[[ Provided data, beginning ]]
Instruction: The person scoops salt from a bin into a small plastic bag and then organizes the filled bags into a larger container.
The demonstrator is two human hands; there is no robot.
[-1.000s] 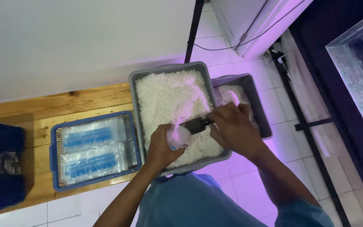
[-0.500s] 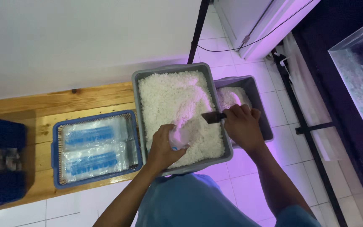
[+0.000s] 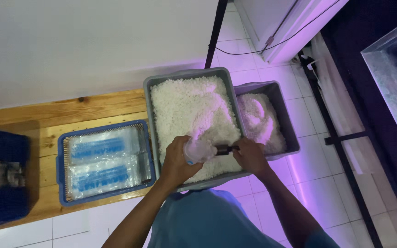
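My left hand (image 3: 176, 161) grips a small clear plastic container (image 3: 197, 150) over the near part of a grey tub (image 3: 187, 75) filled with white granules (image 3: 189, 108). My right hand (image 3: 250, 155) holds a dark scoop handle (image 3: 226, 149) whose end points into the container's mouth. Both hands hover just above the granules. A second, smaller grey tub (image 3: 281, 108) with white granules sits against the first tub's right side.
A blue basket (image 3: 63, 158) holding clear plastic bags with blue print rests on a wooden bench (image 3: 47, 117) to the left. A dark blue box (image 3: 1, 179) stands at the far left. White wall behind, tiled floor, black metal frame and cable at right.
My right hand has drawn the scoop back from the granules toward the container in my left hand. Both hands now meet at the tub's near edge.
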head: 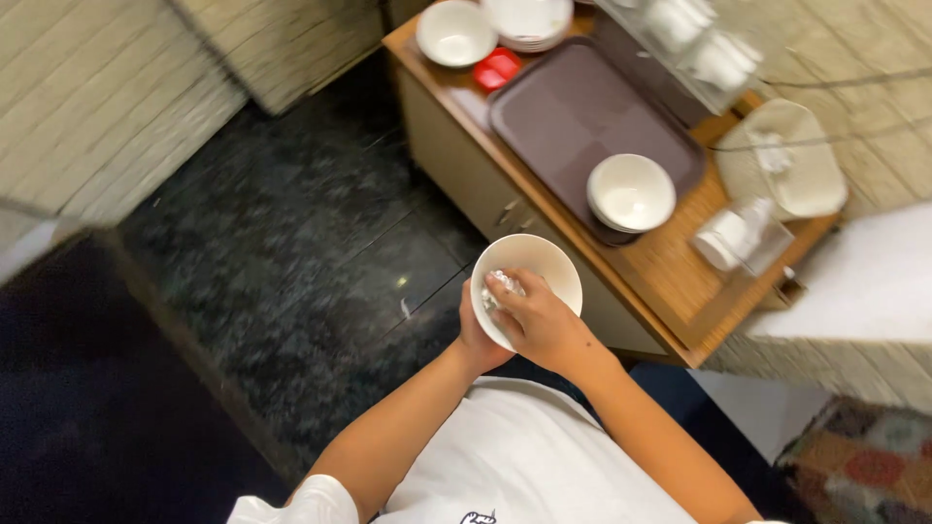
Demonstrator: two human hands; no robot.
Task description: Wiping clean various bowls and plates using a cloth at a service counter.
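White bowl (pixel 529 281) held up in front of wooden counter's (pixel 670 267) near edge. Left hand (pixel 476 335) cups bowl underneath; right hand (pixel 539 320) presses crumpled cloth (pixel 500 288) inside. Best: grip steady, rub round and round.

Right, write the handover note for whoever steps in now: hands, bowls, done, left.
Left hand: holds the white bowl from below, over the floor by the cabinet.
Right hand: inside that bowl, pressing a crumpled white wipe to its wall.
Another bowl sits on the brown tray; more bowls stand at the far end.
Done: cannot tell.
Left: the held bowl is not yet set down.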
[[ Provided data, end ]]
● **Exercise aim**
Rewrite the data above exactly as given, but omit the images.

● **Answer space**
Instruction: The person scoops salt from a bin into a small plastic bag and then organizes the filled bags into a larger container.
The demonstrator is two human hands; there is no robot.
[-1.000s] 
[-0.500s] 
[+0.000s] 
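My left hand (image 3: 176, 161) grips a small clear plastic container (image 3: 197, 150) over the near part of a grey tub (image 3: 187, 75) filled with white granules (image 3: 189, 108). My right hand (image 3: 250, 155) holds a dark scoop handle (image 3: 226, 149) whose end points into the container's mouth. Both hands hover just above the granules. A second, smaller grey tub (image 3: 281, 108) with white granules sits against the first tub's right side.
A blue basket (image 3: 63, 158) holding clear plastic bags with blue print rests on a wooden bench (image 3: 47, 117) to the left. A dark blue box (image 3: 1, 179) stands at the far left. White wall behind, tiled floor, black metal frame and cable at right.
My right hand has drawn the scoop back from the granules toward the container in my left hand. Both hands now meet at the tub's near edge.
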head: 
Demonstrator: two human hands; no robot.
Task description: Wiping clean various bowls and plates using a cloth at a service counter.
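White bowl (pixel 529 281) held up in front of wooden counter's (pixel 670 267) near edge. Left hand (pixel 476 335) cups bowl underneath; right hand (pixel 539 320) presses crumpled cloth (pixel 500 288) inside. Best: grip steady, rub round and round.

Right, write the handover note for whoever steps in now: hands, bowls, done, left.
Left hand: holds the white bowl from below, over the floor by the cabinet.
Right hand: inside that bowl, pressing a crumpled white wipe to its wall.
Another bowl sits on the brown tray; more bowls stand at the far end.
Done: cannot tell.
Left: the held bowl is not yet set down.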

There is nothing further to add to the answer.